What is needed - Your task is to show every line in the listing below that includes "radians".

Material for the task -

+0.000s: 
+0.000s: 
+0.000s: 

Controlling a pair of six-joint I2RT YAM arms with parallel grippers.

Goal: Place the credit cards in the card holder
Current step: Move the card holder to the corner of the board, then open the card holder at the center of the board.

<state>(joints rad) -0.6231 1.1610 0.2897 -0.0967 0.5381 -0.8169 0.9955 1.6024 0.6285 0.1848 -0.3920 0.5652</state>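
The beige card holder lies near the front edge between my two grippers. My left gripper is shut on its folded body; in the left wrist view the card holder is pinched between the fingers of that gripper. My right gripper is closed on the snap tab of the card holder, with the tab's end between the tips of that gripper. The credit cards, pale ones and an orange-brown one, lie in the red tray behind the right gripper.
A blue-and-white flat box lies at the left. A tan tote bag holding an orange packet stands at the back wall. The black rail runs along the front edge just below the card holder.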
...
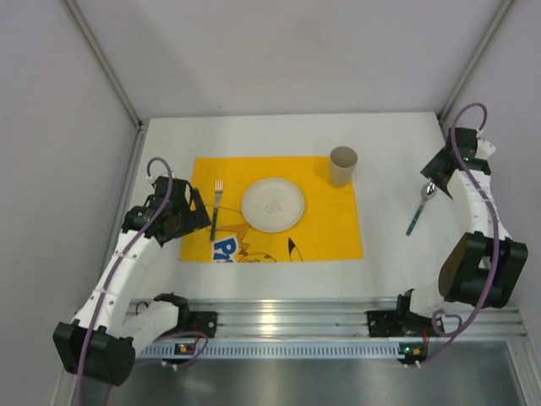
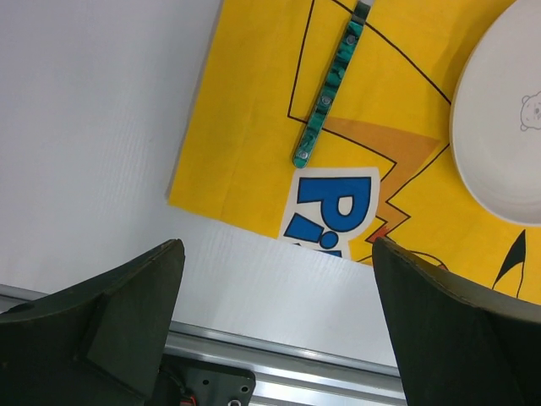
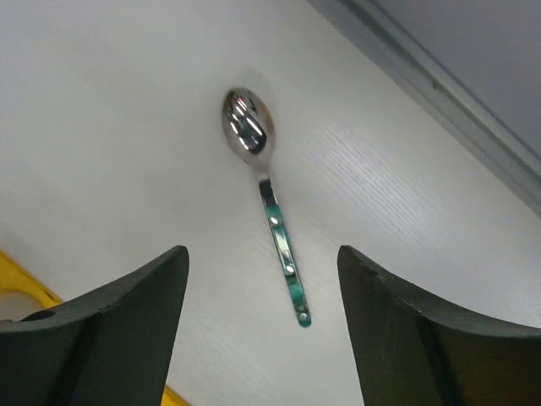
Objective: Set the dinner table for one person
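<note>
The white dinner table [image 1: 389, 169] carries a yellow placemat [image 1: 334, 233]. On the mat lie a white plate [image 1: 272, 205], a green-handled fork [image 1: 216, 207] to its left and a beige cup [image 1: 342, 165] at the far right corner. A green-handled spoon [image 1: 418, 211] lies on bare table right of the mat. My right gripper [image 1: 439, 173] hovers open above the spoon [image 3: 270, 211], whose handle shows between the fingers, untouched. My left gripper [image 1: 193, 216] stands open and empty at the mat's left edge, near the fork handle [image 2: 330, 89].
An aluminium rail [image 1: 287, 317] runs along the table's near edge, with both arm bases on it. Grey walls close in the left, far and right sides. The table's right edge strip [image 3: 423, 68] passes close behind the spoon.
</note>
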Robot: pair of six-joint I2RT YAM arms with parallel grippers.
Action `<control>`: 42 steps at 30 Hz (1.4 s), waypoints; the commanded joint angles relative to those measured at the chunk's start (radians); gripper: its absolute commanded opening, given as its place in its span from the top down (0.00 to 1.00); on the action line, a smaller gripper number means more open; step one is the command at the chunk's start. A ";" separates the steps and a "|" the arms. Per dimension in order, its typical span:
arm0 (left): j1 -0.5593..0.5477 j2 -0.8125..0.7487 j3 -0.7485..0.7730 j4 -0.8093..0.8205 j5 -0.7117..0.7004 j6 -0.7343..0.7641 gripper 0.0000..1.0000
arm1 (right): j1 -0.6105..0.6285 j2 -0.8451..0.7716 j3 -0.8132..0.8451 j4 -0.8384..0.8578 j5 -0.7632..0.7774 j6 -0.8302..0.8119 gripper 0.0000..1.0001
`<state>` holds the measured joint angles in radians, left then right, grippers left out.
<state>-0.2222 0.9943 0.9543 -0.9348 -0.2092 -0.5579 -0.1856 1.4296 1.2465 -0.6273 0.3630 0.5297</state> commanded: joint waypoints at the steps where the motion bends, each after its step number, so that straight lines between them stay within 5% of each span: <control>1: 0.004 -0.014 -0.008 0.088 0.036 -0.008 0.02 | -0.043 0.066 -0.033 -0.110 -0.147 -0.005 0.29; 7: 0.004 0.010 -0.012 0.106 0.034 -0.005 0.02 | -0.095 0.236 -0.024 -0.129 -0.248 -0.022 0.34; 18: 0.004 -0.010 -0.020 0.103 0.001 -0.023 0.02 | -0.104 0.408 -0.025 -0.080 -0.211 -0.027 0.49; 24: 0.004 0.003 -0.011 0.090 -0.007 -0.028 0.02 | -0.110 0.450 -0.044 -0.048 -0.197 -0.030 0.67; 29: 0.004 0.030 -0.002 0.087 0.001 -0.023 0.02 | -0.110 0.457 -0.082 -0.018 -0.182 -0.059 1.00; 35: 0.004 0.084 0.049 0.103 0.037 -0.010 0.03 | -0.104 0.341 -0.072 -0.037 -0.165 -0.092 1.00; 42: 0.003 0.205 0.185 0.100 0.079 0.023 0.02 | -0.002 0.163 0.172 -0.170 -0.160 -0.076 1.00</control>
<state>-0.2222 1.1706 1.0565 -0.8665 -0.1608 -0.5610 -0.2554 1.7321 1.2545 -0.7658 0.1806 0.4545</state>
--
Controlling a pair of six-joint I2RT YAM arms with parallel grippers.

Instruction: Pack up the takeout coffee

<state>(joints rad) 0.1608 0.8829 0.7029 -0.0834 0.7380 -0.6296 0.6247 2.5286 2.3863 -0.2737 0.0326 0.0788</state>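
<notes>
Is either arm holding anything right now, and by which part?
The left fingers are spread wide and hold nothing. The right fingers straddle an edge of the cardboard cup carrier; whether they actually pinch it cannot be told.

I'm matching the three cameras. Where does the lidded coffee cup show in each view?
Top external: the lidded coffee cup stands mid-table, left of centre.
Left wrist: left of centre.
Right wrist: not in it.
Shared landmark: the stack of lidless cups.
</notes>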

Output for this task -
Action `<control>`: 42 steps at 30 Hz (1.4 s), waypoints; the commanded joint angles relative to those measured at the chunk's start (radians); gripper: its absolute commanded opening, given as its place in its span from the top down (0.00 to 1.00); on the action line, a smaller gripper number means more open; step one is the command at the chunk's start. A ";" separates the steps and a "|" the arms. Per dimension in order, its typical span:
`<state>` holds the measured joint angles in radians, left then right, grippers left out.

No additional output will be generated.